Work to complete.
Everything in the listing should be transcribed exactly, apart from the pictures.

Given information.
Content starts

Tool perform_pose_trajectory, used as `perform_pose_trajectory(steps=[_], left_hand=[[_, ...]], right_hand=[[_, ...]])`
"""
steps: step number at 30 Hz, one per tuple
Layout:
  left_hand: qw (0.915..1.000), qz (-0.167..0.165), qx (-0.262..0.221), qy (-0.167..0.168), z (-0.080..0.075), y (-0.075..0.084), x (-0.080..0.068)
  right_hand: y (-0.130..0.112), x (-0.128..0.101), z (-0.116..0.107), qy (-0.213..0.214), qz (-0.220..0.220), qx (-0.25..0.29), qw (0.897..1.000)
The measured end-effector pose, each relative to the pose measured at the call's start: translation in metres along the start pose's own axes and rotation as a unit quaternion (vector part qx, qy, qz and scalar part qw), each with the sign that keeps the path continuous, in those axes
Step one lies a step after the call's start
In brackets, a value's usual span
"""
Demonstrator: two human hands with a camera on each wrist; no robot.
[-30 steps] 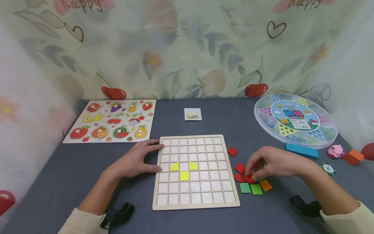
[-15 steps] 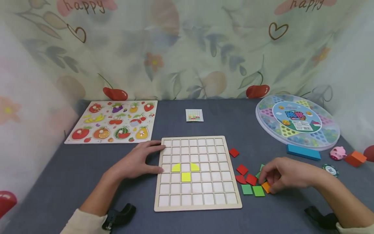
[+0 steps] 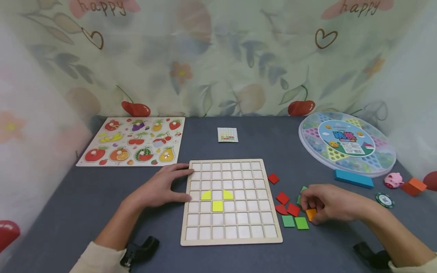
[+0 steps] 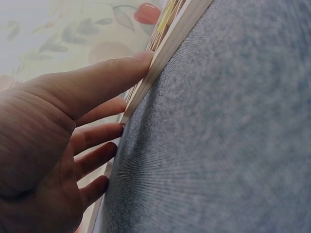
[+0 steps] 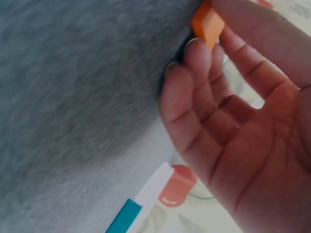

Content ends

Response to this task.
Tool perform_pose_trajectory, used as `perform_pose_trajectory(steps=[_], left_hand=[[_, ...]], right_hand=[[_, ...]])`
"""
steps: step number at 30 Hz, one per tuple
Layout:
  left_hand: qw (0.915..1.000), qz (-0.167..0.165), qx (-0.262..0.221), qy (-0.167..0.168), z (-0.080..0.075), y (-0.075..0.084), x (-0.080..0.068)
  right_hand: y (-0.130..0.112), x (-0.128..0.101), z (-0.116..0.107), qy (-0.213..0.214), qz (-0.220..0.220), qx (-0.25..0.29), qw (0.897..1.000)
The measured end-effector pose, each relative to the pose measured at the call's start: translation in metres along the start pose's own axes and rotation as a unit quaternion (vector part qx, qy, qz and scalar part qw), each with the sign that keeps the path continuous, in those axes
Step one lies a step after the call's start
In brackets, a value's usual span
"""
Demonstrator: two human hands with a camera on each wrist; no robot.
[-30 steps] 
[-15 steps] 
[+0 steps] 
[+0 steps] 
[+0 steps] 

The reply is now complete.